Según Viegas Barrios, al ver el equipo que utilizaba David, los chicos de la escuela técnica pensaron que los diez dibujos le limitaban la comunicación.
"Nos propusimos hacer 50 íconos de los cuales, finalmente, quedaron 48. Empezamos primero con una investigación sobre íconos y frases que frecuentemente utilizamos al hablar", indicó el docente.
El programa estuvo listo en noviembre último y David lo pudo probar durante el verano.
El sistema tiene tres funciones, por las cuales el muchacho puede expresar frases -que luego son emitidas por los parlantes de la computadora-, hacer cuentas y armar sus propias oraciones en una abecedario virtual.

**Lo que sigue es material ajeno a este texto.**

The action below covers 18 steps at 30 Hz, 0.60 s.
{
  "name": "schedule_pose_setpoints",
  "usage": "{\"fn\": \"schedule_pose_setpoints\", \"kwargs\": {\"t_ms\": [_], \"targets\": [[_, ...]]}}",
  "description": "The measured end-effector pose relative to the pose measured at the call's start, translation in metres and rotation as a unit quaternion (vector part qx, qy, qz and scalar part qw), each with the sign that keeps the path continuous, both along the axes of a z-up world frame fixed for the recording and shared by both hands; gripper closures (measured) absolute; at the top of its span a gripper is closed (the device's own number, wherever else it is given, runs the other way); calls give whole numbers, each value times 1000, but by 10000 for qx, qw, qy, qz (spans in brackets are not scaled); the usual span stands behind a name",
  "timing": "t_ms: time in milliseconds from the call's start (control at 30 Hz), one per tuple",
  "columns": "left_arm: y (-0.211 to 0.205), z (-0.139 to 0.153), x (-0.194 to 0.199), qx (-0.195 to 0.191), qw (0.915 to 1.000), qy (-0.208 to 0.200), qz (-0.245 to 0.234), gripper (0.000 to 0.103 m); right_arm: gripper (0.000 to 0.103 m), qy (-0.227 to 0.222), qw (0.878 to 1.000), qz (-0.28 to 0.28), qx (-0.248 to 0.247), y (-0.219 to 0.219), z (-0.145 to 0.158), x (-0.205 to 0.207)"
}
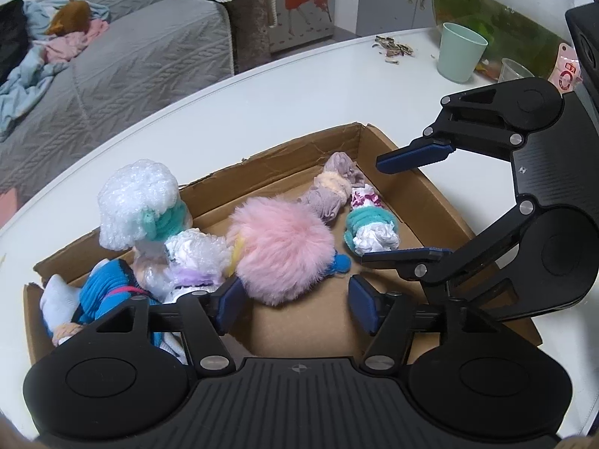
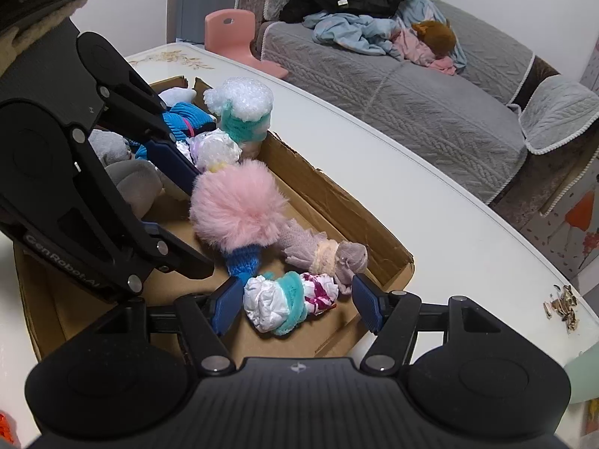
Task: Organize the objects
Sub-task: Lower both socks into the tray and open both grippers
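Counter [image 1: 262,112], white and round-edged, carries a shallow cardboard box [image 1: 423,183] that holds all the rolled sock bundles. Behind the counter stands a grey sofa [image 1: 131,67] with loose clothes piled on it, and at the counter's far side a glass fish bowl [image 1: 516,3] stands with a mint green cup [image 1: 460,52] just in front of it.

Inside the box, the pink fluffy bundle [image 1: 280,247] lies near the middle, just ahead of the left tongs [image 1: 295,307]. These tongs are spread, with nothing between the pads; the left pad sits close beside the fluff but whether it touches cannot be told. To the left of it crowd a white bubbly bundle with a teal band [image 1: 138,202], a white and lilac bundle [image 1: 194,254] and a blue ribbed bundle [image 1: 108,288], packed against one another at that end of the box.

The right tongs [image 2: 295,307] are also spread, and the white and teal bundle [image 2: 288,303] lies on the box floor between their pads, with clear gaps on both sides. Just beyond it rests a mauve lace bundle [image 2: 325,254], near the box's far wall. The left tongs' black frame crosses the right wrist view and hides part of the crowded end.
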<state>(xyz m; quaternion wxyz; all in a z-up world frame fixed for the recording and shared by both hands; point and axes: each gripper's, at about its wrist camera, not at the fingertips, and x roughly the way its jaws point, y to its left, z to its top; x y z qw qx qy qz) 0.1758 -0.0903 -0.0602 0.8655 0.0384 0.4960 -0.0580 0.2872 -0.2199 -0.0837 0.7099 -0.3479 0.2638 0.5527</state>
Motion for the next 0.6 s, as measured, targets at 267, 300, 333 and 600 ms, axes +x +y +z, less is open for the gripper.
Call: {"fn": "schedule_pose_setpoints", "kwargs": {"t_ms": [267, 300, 333, 600], "targets": [[-1, 3, -1, 57, 10000, 35, 37, 28, 41, 33, 10000, -13, -12, 0, 0, -1], [0, 4, -1, 87, 9999, 9, 64, 26, 41, 30, 10000, -19, -12, 0, 0, -2], [1, 4, -1, 70, 9999, 5, 87, 25, 41, 32, 10000, -21, -16, 0, 0, -2], [2, 26, -27, -111, 9998, -42, 185, 16, 33, 73, 9999, -154, 24, -10, 12, -12]]}}
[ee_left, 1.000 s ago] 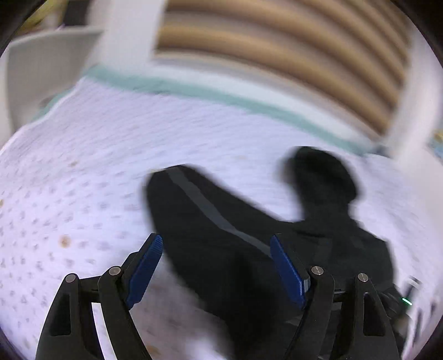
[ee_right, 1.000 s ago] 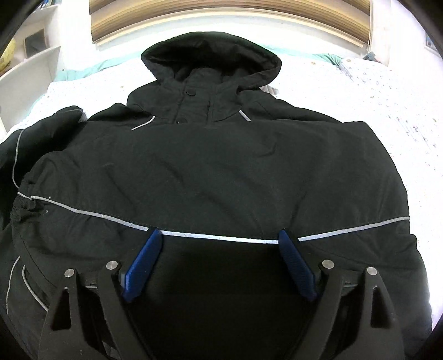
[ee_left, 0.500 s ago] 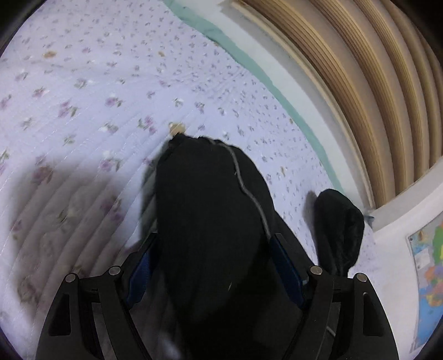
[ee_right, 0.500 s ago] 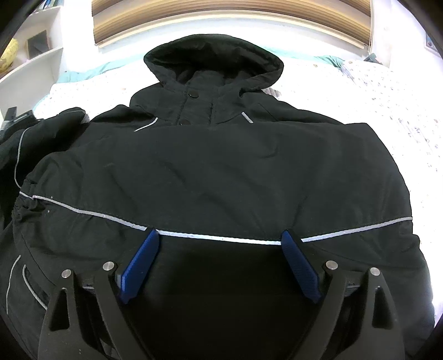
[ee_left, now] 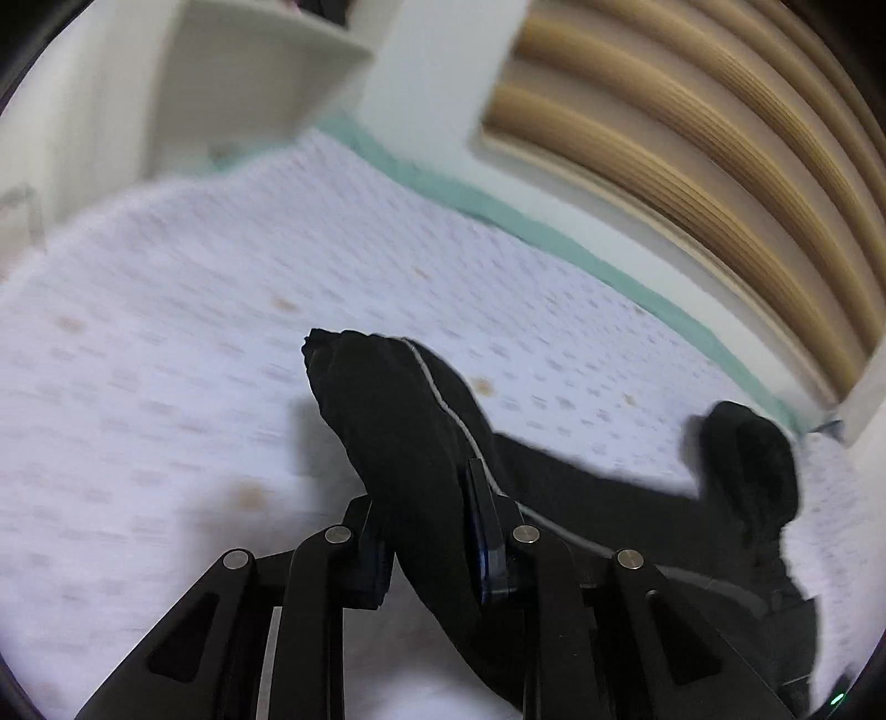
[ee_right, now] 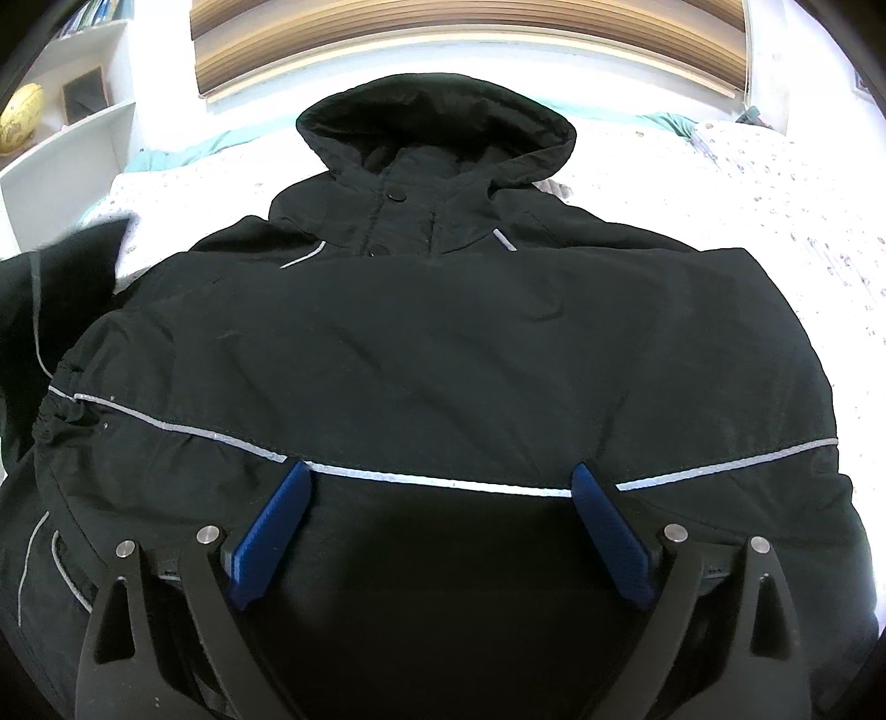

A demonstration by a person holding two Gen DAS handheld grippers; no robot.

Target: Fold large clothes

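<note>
Blurred by motion, a floral quilt (ee_left: 166,343) is spreading under the left gripper (ee_left: 429,515), whose jaws are closing, clenched on the jacket's sleeve (ee_left: 398,421); its blue pads are mostly buried in fabric. Nearer, the right gripper (ee_right: 440,526) is opening wide above the black jacket (ee_right: 443,343), gripping nothing. Its hood (ee_right: 437,116) is lying far, the hem cut off.

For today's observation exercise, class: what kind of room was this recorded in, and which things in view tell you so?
Most likely a bedroom. A black hooded jacket lies on a bed with a floral quilted cover, under a window with wooden blinds, beside white shelves.
</note>
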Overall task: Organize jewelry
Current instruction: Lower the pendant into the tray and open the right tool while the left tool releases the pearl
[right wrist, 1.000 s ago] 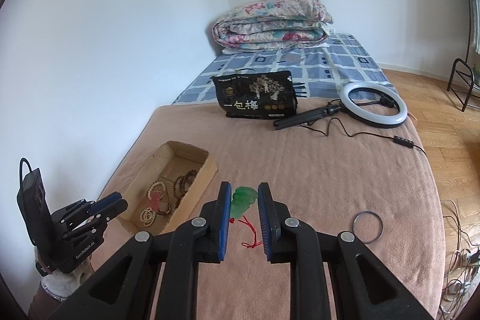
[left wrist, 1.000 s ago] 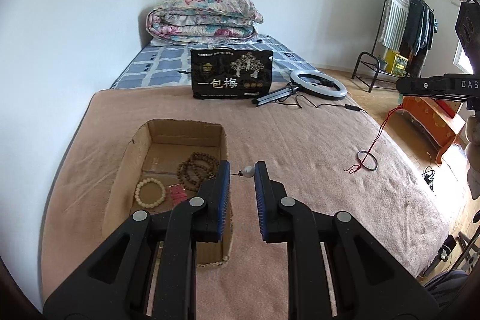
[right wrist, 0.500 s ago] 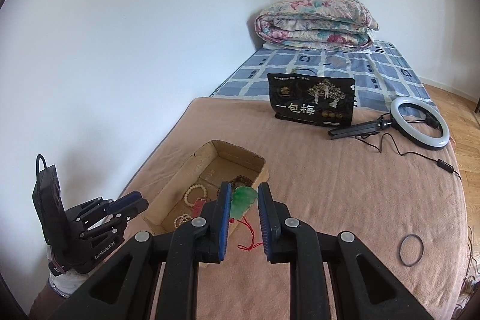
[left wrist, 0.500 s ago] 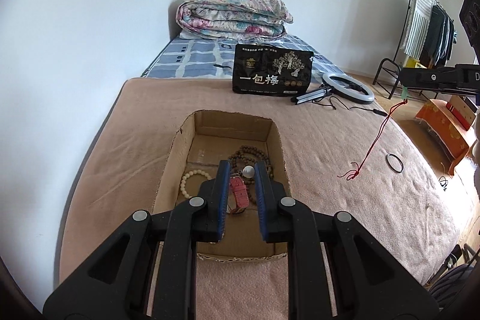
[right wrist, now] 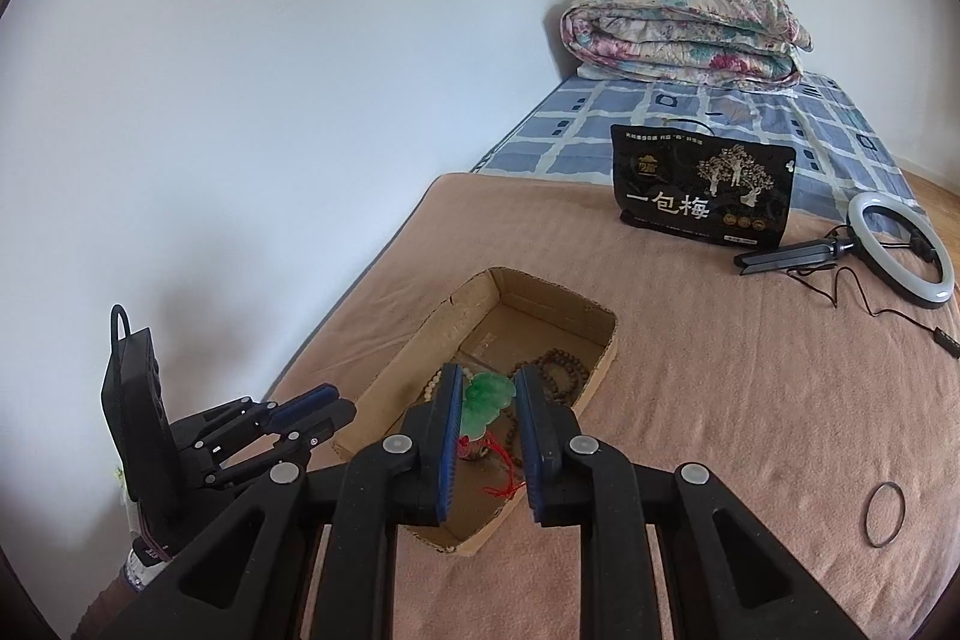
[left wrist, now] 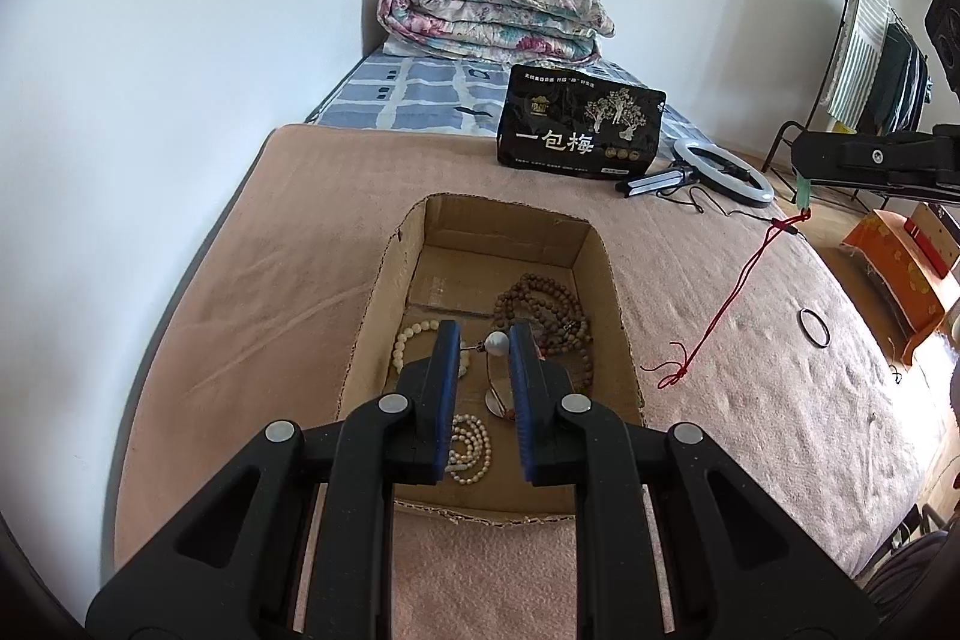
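One box (left wrist: 618,322) holds two pale bead strings (left wrist: 471,439), one brown bead strand (left wrist: 543,307) and one metal piece. Outside lie one ring (left wrist: 813,327), one black bag (left wrist: 579,130), one ring light (left wrist: 723,163), one quilt (left wrist: 489,13).

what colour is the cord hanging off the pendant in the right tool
Red, a knotted cord below the green carved pendant; it shows best in the left wrist view.
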Tool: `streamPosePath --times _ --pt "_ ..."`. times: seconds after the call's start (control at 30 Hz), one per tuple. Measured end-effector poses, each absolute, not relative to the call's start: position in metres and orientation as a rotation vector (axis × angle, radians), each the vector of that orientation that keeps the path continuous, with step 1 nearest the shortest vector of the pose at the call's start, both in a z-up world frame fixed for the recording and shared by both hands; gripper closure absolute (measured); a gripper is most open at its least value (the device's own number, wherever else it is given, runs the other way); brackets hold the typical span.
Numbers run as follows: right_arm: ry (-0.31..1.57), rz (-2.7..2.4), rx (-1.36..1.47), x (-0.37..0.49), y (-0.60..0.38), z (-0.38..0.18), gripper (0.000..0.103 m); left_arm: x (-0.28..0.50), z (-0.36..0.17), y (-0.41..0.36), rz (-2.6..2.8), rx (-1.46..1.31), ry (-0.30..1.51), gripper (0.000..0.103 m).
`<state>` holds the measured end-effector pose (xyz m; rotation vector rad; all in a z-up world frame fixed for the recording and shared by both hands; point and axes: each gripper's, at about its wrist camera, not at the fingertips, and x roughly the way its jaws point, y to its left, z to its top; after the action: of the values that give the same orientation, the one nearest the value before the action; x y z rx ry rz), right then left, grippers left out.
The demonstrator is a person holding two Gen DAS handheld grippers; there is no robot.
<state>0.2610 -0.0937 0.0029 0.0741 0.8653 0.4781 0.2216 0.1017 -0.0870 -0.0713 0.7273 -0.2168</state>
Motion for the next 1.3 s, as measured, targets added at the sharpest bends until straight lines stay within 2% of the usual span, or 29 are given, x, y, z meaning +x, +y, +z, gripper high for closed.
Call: streamPosePath --times 0.33,0.97,1.0,1.07,1.1,1.13,1.17,1.23,1.3 --pt "0.903 0.497 0.067 0.265 -0.072 -0.015 0.086 0.229 -0.101 0.111 -0.21 -0.095 0.75 0.088" --pt "1.04 0.528 -0.002 0.269 -0.05 -0.092 0.084 0.249 -0.119 0.108 -0.211 -0.102 0.791 0.088" --pt "1.041 0.528 -0.007 0.269 -0.05 -0.093 0.081 0.249 -0.119 0.107 -0.209 -0.1 0.791 0.088" --pt "1.036 0.525 -0.022 0.268 -0.05 -0.095 0.064 0.251 -0.12 0.106 -0.204 -0.096 0.798 0.087" --pt "1.031 0.521 -0.034 0.267 -0.05 -0.096 0.058 0.251 -0.121 0.106 -0.206 -0.095 0.802 0.087" --pt "1.025 0.516 -0.048 0.266 -0.05 -0.096 0.046 0.252 -0.121 0.105 -0.203 -0.091 0.805 0.075" --pt "1.016 0.509 -0.061 0.265 -0.05 -0.096 0.033 0.253 -0.121 0.104 -0.195 -0.087 0.804 0.054" --pt "0.992 0.5 -0.085 0.262 -0.052 -0.095 0.024 0.252 -0.12 0.106 -0.167 -0.092 0.785 0.034" --pt "0.979 0.496 -0.106 0.26 -0.054 -0.094 0.018 0.252 -0.118 0.107 -0.164 -0.108 0.777 0.034"
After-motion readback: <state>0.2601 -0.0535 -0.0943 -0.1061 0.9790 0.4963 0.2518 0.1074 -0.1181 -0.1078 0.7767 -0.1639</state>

"La primera función está integrada por 48 íconos. Cada uno tiene una frase asignada. El cursor se desplaza automáticamente por cada símbolo. Cuando David advierte que está sobre el ícono que traducirá lo que él quiere decir, da un golpe de cabeza sobre una interfase adaptada a un mouse y la frase fluye a través de los parlantes de la PC ", explicó a LA NACION, el jefe de talleres del área de informática, Héctor Frezetti.
Además de los íconos, el programa cuenta con una calculadora que le permite a los docentes enseñarle a David sumas, restas y multiplicaciones.
El abecedario
La tercera función del sistema está integrada por un abecedario ordenado de acuerdo con las letras que se utilizan con frecuencia en una conversación.
"Jimena y otros alumnos de segundo año leyeron varios libros de literatura y contaron una por una las letras que aparecían en ellos. Luego crearon una bases de datos. Sobre estas estadísticas armamos un abecedario, colocando primero las letras más usadas en nuestra lengua", precisó Viegas Barros.
El programa fue presentado en la Feria de Ciencia que se realizó el año último. A partir de entonces la escuela técnica de La Matanza recibió mucho pedidos para llevar el sistema a otras instituciones y colegios especiales, donde asisten a chicos con problemas similares.
"David se entusiasmo con este programa. Durante el verano lo utilizó relativamente poco. Pero ahora lo usa diariamente . Ha logrado destacados avances en su comunicación y, ahora, los alumnos que participaron del proyecto están mejorando el programa", dijo la madre del chico, Ida Rexius.